Cela est indiqué dans une déclaration commune du siège de la coordination interministérielle de la Russie et de la Syrie, publiée mercredi 8 mai par le service de presse du ministère de la Défense de la Fédération de Russie.

Le communiqué note que le nombre d’habitants dans le camp est plusieurs fois supérieur à la norme et qu’il n’y a pas assez de produits de première nécessité, de provisions, d’eau potable et de produits d’hygiène. De plus, il y a une grave pénurie de personnel médical qualifié, d’équipement et de médicaments à El Khol, ce qui entraîne la mort de dizaines de personnes chaque jour. Mais ces facteurs sont utilisés par «l’administration», qui ne libère même pas ceux qui ont un besoin urgent de traitement normal à l’extérieur du camp.

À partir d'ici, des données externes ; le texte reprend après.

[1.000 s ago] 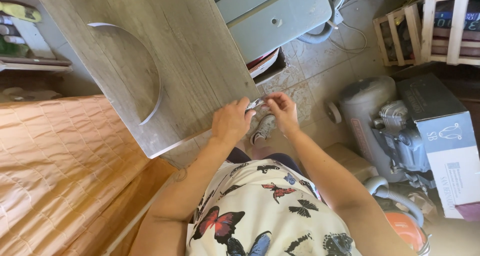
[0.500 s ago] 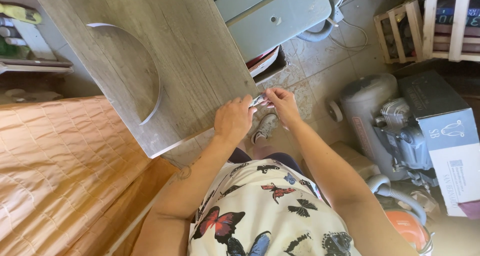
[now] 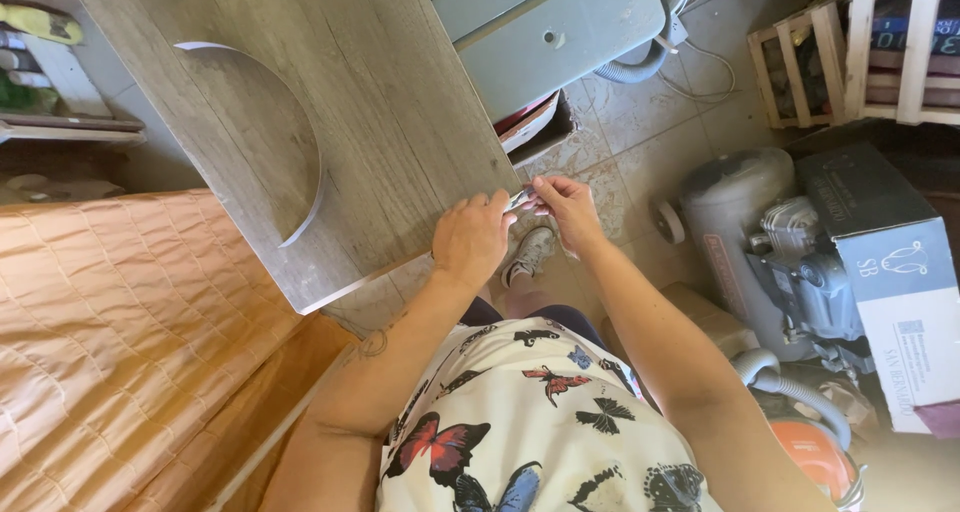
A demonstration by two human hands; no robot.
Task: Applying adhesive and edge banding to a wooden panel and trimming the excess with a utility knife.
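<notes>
1. Pinching a small silvery object (image 3: 521,200) between their fingertips, both hands met at the near right corner of the board (image 3: 300,122); the object was too small to tell what it was.
2. The left hand (image 3: 470,240) was curled nearly closed, thumb and forefinger on the object, its heel lying against the board's right edge.
3. The right hand (image 3: 567,212) was just right of that corner, fingers bent in and closed on the other end of the object.
4. The board, a grey wood-grain panel with a curved cut-out (image 3: 265,142) in its left half, lay tilted across the view.
5. Below the board's corner, a shoe (image 3: 527,257) stood on the tiled floor (image 3: 620,142).
6. Beyond the board's far right edge stood a pale green cabinet (image 3: 550,32), with a grey hose (image 3: 635,67) beside it.
7. Well to the right of the board sat a grey compressor (image 3: 745,232), touching a dark cardboard box (image 3: 885,262).
8. Farther right and up from the board were wooden crates (image 3: 860,52).
9. Left of and below the board spread an orange quilted cover (image 3: 110,342).
10. Nearest the camera, below the board, was a butterfly-print shirt (image 3: 530,422).
</notes>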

« Pour quitter le camp afin de recevoir des soins médicaux qualifiés dans la ville la plus proche de Hasakah, l’administration de » El-Kholya « nécessite 500 dollars par personne, mais les résidents du camp ne disposent tout simplement pas de cet argent et ne le peuvent pas », ont déclaré des représentants russes et de la RAA «se conformer aux normes du droit international humanitaire» et permettre aux représentants des organisations internationales d’accéder librement au camp.